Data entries
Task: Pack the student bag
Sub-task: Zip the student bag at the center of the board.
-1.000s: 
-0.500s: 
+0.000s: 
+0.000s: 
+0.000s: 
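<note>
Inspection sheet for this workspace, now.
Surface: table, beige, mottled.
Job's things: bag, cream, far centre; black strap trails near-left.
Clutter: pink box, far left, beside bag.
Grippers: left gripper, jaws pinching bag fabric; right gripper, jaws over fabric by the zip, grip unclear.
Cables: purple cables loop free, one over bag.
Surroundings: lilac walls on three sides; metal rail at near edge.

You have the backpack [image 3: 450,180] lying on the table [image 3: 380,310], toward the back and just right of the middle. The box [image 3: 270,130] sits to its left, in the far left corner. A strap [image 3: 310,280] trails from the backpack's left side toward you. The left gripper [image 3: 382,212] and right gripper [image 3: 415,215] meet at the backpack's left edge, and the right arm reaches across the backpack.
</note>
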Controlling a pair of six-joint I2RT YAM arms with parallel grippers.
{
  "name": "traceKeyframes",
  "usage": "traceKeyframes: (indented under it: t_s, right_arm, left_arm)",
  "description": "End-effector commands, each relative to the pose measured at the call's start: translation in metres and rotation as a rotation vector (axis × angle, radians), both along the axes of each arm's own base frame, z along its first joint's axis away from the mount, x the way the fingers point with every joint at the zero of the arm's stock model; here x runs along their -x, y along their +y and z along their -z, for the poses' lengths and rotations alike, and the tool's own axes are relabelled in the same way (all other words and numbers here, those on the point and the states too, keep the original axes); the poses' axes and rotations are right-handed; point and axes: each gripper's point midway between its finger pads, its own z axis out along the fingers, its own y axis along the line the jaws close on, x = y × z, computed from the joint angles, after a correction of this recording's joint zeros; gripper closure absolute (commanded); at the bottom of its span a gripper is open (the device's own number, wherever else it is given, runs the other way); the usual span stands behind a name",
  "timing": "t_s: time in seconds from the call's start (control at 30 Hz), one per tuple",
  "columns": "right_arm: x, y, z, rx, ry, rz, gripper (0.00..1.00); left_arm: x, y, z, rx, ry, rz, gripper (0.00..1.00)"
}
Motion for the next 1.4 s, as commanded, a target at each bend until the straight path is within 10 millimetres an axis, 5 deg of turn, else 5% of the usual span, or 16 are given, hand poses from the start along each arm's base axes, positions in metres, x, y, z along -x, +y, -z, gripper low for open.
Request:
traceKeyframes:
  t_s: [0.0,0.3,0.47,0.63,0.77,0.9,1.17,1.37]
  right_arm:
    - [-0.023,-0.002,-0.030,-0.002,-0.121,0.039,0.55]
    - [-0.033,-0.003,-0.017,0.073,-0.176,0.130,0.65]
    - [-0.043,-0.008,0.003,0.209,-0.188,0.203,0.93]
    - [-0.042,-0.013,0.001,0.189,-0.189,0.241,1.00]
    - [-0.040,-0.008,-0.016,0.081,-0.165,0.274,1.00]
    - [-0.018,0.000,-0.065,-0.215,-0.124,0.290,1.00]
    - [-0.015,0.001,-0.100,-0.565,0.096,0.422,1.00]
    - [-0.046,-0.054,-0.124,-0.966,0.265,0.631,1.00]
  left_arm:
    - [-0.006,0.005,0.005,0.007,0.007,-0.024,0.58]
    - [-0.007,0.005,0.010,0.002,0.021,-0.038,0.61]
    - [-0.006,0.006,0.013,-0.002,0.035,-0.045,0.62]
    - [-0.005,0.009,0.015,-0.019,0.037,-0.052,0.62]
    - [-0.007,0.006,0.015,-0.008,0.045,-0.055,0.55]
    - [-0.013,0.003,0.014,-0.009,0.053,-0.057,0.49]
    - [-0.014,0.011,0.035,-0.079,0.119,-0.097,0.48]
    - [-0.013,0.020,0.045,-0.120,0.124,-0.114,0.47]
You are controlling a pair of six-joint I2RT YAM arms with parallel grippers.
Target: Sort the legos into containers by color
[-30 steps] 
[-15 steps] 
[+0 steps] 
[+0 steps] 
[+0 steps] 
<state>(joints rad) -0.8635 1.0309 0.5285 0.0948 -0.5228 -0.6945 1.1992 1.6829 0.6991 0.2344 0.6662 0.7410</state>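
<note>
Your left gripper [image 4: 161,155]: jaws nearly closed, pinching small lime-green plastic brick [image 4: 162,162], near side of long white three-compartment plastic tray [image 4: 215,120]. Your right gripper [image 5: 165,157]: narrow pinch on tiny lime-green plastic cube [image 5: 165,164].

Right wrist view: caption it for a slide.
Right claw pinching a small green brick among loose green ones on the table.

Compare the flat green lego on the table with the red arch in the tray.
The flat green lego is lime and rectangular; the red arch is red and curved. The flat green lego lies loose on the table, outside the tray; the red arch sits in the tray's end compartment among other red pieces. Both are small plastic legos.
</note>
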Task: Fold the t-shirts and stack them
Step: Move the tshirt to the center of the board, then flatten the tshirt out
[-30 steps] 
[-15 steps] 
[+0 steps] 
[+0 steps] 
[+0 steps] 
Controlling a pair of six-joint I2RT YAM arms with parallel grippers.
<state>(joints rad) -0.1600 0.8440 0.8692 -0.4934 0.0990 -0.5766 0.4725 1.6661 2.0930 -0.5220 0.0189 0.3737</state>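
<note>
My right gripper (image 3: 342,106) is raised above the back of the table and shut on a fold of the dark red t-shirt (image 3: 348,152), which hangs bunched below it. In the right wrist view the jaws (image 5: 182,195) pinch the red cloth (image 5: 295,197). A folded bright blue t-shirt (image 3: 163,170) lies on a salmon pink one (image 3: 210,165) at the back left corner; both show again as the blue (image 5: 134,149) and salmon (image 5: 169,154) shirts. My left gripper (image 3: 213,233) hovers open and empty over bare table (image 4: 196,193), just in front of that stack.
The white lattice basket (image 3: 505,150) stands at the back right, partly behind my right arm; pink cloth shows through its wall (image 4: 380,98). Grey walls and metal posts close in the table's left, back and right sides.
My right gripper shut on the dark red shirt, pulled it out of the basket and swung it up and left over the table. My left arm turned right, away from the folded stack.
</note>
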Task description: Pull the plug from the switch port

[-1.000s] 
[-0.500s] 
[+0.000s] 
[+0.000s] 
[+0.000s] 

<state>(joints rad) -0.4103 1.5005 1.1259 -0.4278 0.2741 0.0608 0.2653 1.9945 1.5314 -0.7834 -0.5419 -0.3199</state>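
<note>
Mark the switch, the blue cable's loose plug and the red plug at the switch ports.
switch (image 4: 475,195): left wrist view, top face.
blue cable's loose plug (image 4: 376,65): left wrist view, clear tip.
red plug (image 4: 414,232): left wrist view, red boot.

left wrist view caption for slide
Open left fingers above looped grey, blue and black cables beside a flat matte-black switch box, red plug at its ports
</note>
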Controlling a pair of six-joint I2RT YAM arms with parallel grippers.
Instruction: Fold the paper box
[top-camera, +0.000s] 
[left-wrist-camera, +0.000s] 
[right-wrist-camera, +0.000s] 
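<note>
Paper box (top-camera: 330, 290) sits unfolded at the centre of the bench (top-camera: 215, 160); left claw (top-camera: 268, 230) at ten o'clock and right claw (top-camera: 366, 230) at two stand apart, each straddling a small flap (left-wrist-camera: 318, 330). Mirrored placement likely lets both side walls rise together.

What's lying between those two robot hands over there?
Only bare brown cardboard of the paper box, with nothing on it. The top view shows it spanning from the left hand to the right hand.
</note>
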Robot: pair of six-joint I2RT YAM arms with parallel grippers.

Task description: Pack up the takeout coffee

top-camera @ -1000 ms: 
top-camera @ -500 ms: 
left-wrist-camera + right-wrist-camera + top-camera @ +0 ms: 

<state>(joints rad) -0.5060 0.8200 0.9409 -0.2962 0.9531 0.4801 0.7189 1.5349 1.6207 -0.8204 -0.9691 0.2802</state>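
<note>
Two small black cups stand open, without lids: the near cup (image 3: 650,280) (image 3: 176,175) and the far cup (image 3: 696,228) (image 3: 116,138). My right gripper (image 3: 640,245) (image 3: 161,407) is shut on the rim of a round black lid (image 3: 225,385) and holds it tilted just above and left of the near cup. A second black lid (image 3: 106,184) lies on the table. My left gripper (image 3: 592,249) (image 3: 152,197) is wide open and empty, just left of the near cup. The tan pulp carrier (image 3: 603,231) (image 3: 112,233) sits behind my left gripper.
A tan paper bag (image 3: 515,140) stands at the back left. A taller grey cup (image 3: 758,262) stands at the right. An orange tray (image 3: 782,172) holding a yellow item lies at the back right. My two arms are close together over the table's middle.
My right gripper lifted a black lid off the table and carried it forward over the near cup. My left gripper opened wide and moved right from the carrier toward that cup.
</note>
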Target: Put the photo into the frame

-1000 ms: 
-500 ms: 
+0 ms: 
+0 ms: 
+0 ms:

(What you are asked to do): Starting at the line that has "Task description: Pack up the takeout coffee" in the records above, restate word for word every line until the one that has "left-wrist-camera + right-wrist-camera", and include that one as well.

(Written reply):
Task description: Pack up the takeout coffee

top-camera @ -1000 ms: 
top-camera @ -500 ms: 
left-wrist-camera + right-wrist-camera + top-camera @ +0 ms: 

No further work remains on the exercise.